Obedience in the New Testament

Reading the New Testament one can easily discern, throughout the entire life of Jesus, the conscious obedience which He displayed towards God His Father. Indeed Christ's obedience involved the unwavering adherence to His Father's will in all moments of His life. In his letter to the Philippians St Paul urged the community to live their life not out of "selfish ambition or conceit" (Phil 2:3) but primarily in humility taking Christ as their example who was obedient to God even to the point of death:
"who, though he was in the form of God… he humbled himself and became obedient to the point of death - even death on a cross" (Phil 2:6-8).

Such radical obedience, even to the point of death cannot be explained by any logic but will only be appreciated if it is seen from within the radically intimate relationship of profound love and trust that Jesus had to His Father. Indeed all four gospels emphasize this point as can be seen from Jesus Himself who in the gospel according to St John said:
"For I have come down from heaven, not to do my own will, but the will of him who sent me. And this is the will of him who sent me, that I should lose nothing of all that he has given me, but raise it up on the last day" (Jn 6:38-39).

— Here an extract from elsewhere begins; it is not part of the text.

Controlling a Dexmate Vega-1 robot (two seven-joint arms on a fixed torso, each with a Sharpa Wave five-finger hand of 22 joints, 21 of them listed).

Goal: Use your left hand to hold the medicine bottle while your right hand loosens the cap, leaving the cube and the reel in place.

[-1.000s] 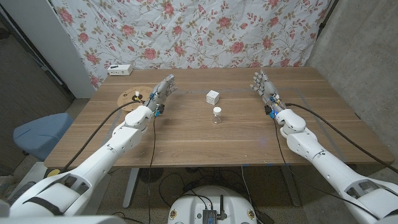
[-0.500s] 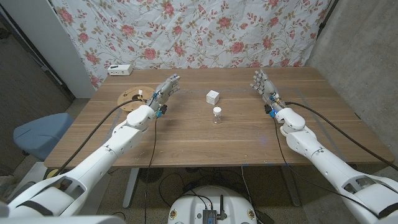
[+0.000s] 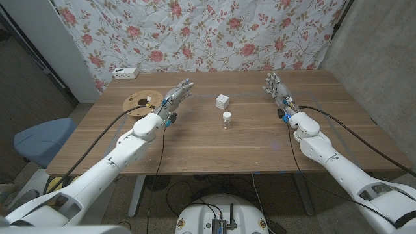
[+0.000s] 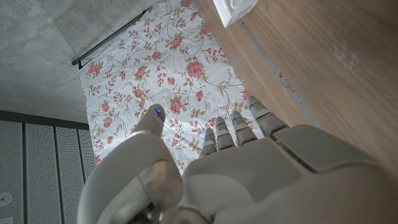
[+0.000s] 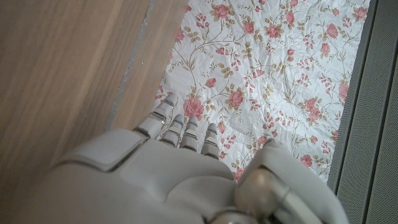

In this case, we see the extent to which St John went in order to emphasize Christ’s ministry and teaching in terms of His resolute obedience to all that God His Father had shown Him and given Him to do and say. Indeed what is even more profound is that the Scriptures' insistence of Christ's obedience, not only to God but also to other people, including his earthly parents:
"then he went down with them and came to Nazareth, and was obedient to them" (Lk 2:51).
By example during His earthly ministry Jesus showed the significance of obeying the commandments of God even as they are mediated through elders, in this case His earthly parents. As we shall see, this is important especially when it comes to the obedience between two people – that of a disciple to an elder.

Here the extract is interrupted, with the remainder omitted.